En dos meses se postergó la entrega del nuevo Plan Regulador para la ciudad de Chillán, como consecuencia de los estragos causados por el terremoto, de tal manera que el instrumento de planificación sería finalizado recién a partir de mayo del 2011.
El informe, informa el arquitecto Cristian Bustos Erwenne, uno de los profesionales a cargo de la iniciativa, “actualmente se encuentra en etapa de anteproyecto y de seguir su curso normal, se espera que esté terminado el estudio en mayo del próximo año. Desde esa fecha debe programarse el calendario de aprobación, trámite que debe ser ejecutado por el Municipio”.
El sismo de febrero pasado obligó a analizar la pertinencia de continuar con el crecimiento en altura en Chillán, tema que se daba por seguro hasta antes del movimiento telúrico, destacándoselo como un elemento que permitía evitar el crecimiento horizontal de la urbe.
Si bien muchos edificios y viviendas no colapsaron como en otras ciudades, en el plano regulador “se deben analizar con mayor detención en la propuesta si se mantiene la edificación en altura en el área central de Chillán, y la permanencia o posible reubicación de la cárcel, tema muy sensible para la comunidad”, sostiene el arquitecto.
Hasta ahora, revela el especialista, se ha planteado a las autoridades locales la necesidad de reducir la densificación futura de los sectores residenciales periféricos de la ciudad y generar nuevas vías o ampliación de las existentes, para conectar en forma más directa los barrios con el centro de la ciudad.
Crecimiento
Para los especialistas del grupo al que pertenece Bustos Erwenne, la ciudad de Chillán ha experimentado un gran crecimiento demográfico en los últimos años, debido principalmente por el rol jerárquico de la comuna a nivel regional y nacional, generado por su oferta de servicios y equipamientos, no sólo para sus habitantes, sino que también para los de comunas vecinas e incluso para otras bastante alejadas.

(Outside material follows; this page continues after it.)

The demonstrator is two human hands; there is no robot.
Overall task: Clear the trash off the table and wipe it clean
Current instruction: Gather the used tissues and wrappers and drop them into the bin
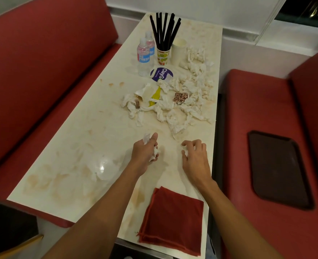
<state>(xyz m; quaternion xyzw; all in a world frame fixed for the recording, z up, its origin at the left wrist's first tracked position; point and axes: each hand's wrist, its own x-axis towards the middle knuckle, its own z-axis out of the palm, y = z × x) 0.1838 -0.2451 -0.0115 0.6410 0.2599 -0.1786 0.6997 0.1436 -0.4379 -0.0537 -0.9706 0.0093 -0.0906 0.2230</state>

Esto, se indica en el estudio previo al que LA DISCUSIÓN tuvo acceso, “ha generado a su vez un explosivo aumento de la oferta inmobiliaria, ocupando grandes terrenos con loteos más densos que el área central de Chillán, generando diversos barrios que concentran una gran población. De hecho, sólo en el sector de Los Volcanes existen más de 40.000 habitantes”.
Como no ha existido regularidad en la trama urbana desde su centro fundacional, tales loteos “se han ido adaptando en forma inorgánica, lo que genera una percepción de desorden que se advierte en los nuevos, que se son más densos y van adquiriendo distintas orientaciones, distintas en tamaño y orientación respecto de la trama fundacional y a la falta de vías que permitan una expedita conectividad entre estos nuevos sectores y con el centro de la ciudad”.
Por otro lado, se señala que Chillán presenta un sector productivo asociado a la Ruta 5 sur, que ya ha sido reconocido por el Plan Regulador Intercomunal y que se debería potenciar para generar a lo largo de la ruta un corredor de actividades productivas y equipamientos asociados, que frene el contacto de la ciudad con esta vía expresa, pero que sin embargo al mismo tiempo resguarde a futuro una disponibilidad de terrenos para un desarrollo económico sustentable.
Una falencia clara que aparece en el diagnóstico efectuado a la fecha, es la falta de espacios de esparcimiento y recreación para la urbe. Frente a esto se ha analizado la posibilidad de incorporar un gran parque intercomunal, junto con otras áreas de valorización de los cauces naturales como el río Chillán, especialmente hacia el oriente del puente El Saque y hacia el poniente hasta Las Lajuelas.